Why Many Young Adults Quit
About three-fourths of young people quit church. "Tell me something I don't know," you say.
Well, Lifeway Research (Southern Baptist) says they know the reasons why 70 percent of 18-year-olds who attended church regularly in high school quit by age 23: they don't like it. And by age 30, 34 percent still have not rebounded. That means one in four young Protestants has left the church.
On their laundry list of reasons: they wanted a break (27%), church is too judgmental (26%), they moved away to college (25%), busy with work (23%).
On the positive side, the 30 percent who kept attending church cited solid spiritual reasons, including: "it's vital to my relationship with God" (65%) and church "helps guide my everyday decisions" (58%).
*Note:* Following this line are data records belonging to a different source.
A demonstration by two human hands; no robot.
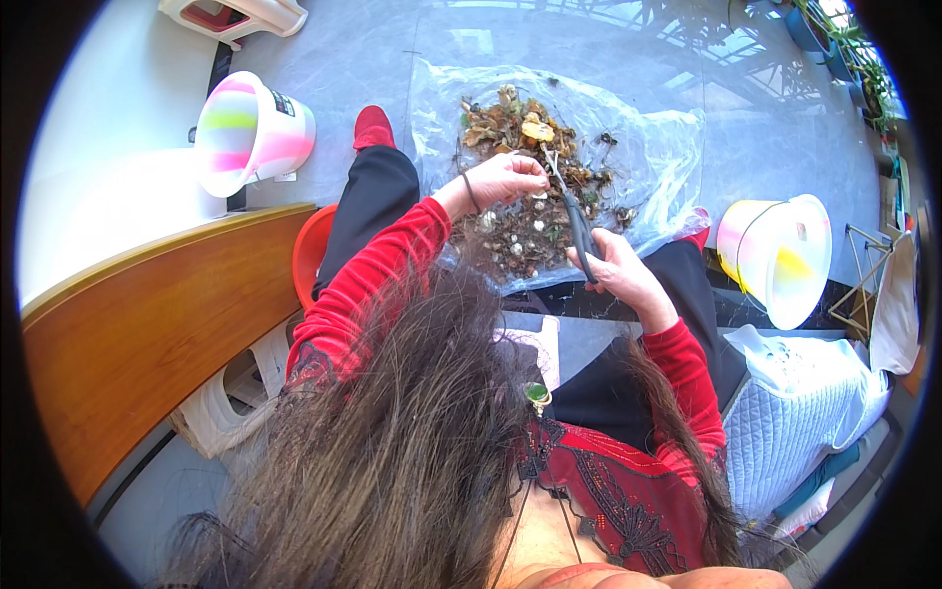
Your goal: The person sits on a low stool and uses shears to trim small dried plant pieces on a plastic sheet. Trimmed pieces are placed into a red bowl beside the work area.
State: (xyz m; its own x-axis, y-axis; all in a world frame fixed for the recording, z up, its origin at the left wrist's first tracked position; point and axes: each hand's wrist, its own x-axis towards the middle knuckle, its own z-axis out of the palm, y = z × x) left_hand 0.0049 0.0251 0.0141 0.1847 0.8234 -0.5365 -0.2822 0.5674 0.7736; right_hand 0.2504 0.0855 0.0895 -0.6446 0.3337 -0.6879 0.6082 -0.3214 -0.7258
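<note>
My left hand (508, 180) is over a heap of dried, brown plant matter (489, 125), its thumb and fingertips pinched together on something small that I cannot make out. Black-handled scissors (578, 221) are in my right hand (622, 269), their blades pointing away from me, close to the left fingertips. Whether the blades are apart is hard to tell. A yellowish dried piece (538, 128) lies just past the scissor tips. Several small whitish round pieces (516, 249) are scattered among dark debris on the near side. All of this rests on a clear plastic sheet (662, 147) on the floor.
A multicoloured plastic bucket (291, 140) lies tipped at the left, another (751, 243) at the right. A wooden panel (184, 294) and a red plastic rim (305, 254) are at my left. Potted plants (809, 29) line the far right; a quilted cover (787, 412) is near right.
</note>
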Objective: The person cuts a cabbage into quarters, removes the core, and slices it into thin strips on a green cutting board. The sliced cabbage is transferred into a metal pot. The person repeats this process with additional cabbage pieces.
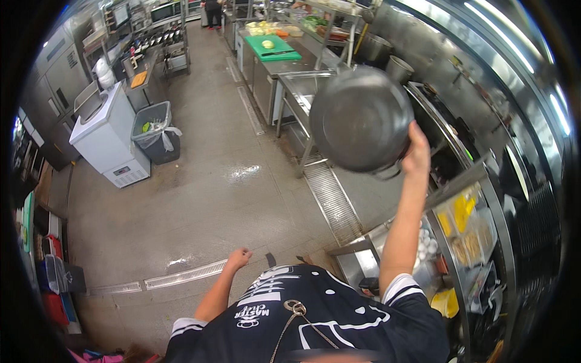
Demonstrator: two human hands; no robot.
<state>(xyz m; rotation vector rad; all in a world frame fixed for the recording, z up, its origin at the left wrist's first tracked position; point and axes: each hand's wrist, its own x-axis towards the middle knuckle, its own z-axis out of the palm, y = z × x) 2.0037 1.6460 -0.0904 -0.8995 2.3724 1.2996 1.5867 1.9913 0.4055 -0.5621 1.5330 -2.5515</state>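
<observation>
A dark round metal pan [361, 120] with a small loop handle at its lower edge is raised in front of me on the right. My right hand [416, 149] grips it by the right edge, arm stretched forward; most of the fingers are hidden behind it. Its broad round face, which looks like the underside, is turned to the camera. Low by my left side, in front of the apron [290, 313], hangs my left hand [239, 258]. Its fingers look loosely bent, and no object shows in it.
A stainless sink table [295, 84] stands behind the pan, with a green cutting board [272, 48], knife and pale vegetable beyond. Shelving with food containers [467, 227] is close on my right. Leftward are a white chest freezer [111, 140] and a bin [163, 147]. The floor [204, 204] has wet patches.
</observation>
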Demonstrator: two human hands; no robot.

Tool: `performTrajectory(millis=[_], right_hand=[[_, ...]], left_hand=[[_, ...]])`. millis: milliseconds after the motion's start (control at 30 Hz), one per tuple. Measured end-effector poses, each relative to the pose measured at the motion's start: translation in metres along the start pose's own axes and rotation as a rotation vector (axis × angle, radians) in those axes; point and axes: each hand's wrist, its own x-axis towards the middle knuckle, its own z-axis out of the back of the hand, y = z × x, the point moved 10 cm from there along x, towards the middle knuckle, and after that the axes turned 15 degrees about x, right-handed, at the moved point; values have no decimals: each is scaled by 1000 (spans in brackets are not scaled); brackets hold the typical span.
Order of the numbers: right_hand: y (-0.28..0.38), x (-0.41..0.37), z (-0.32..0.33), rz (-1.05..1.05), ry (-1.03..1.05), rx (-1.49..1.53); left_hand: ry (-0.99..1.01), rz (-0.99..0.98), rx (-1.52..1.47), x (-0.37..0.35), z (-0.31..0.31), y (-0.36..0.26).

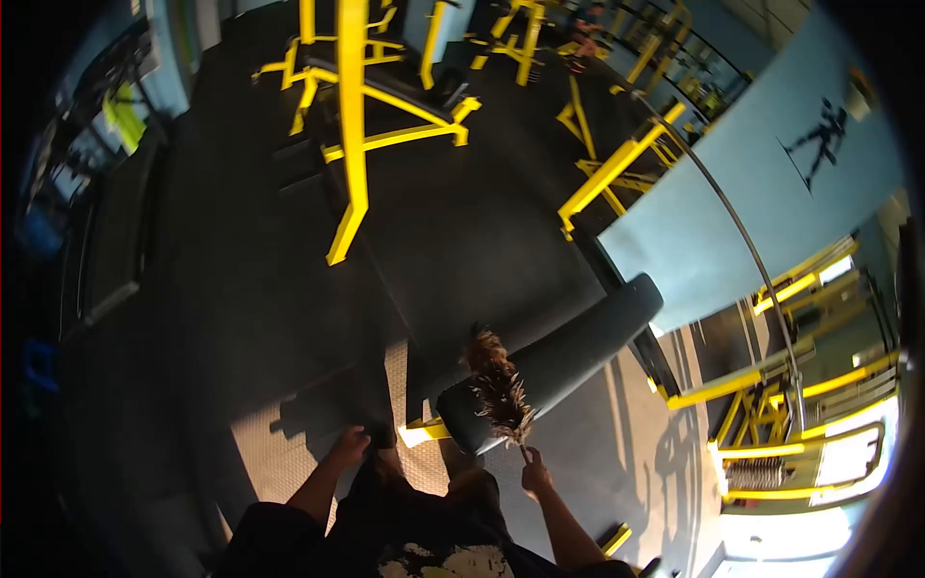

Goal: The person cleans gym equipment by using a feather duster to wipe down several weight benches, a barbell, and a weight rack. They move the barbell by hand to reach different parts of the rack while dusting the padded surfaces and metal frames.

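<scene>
A feather duster [503,390] with brown and dark plumes is in my right hand [537,476], whose fingers wrap round its thin handle. The plumes point away from me and overlap the near end of a black padded bench [588,337]. My left hand [350,447] hangs free to the left of my legs, its fingers loosely bent, with nothing visible in it. Below the bench pad, a yellow foot of the frame [425,431] catches the sunlight.
A yellow weight machine frame [355,144] stands ahead on the black floor. A long barbell [737,217] rests on the rack to the right, near a blue wall [752,212]. A treadmill [114,231] stands at left. Another person [586,34] is far back.
</scene>
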Motion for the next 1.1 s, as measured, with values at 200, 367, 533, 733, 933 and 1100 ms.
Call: performTrajectory(millis=[200,367,533,733,933,1100], right_hand=[[42,54,-37,334,355,-279],[34,61,-64,552,480,-330],[5,53,-119,525,573,-211],[-59,92,-208,634,253,-175],[-117,113,-300,414,385,-263],[-146,153,-361,497,430,-315]], left_hand=[[-280,304,-369,-54,-24,4],[-208,464,-446,-127,-124,-30],[-255,339,-511,-126,-227,8],[-203,367,-579,-97,-298,84],[-212,348,-520,-83,-315,128],[-211,349,-573,-79,-313,143]])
Lifeway's Ed Stetzer blames the losses on sorry youth ministry: "Too many youth groups are holding tanks with pizza," Stetzer said. "There's no life transformation taking place. People are looking for a faith that can change them and be part of changing the world."
"Unless religious leaders take younger adults more seriously, the future of American religion is in doubt," said Bowling Alone author and sociologist Robert Wuthnow, whose new book, After the Baby Boomers, was published in September.
The proportion of young adults identifying with mainline churches is about half what it was a generation ago, and evangelicals have barely held their own, Wuthnow said.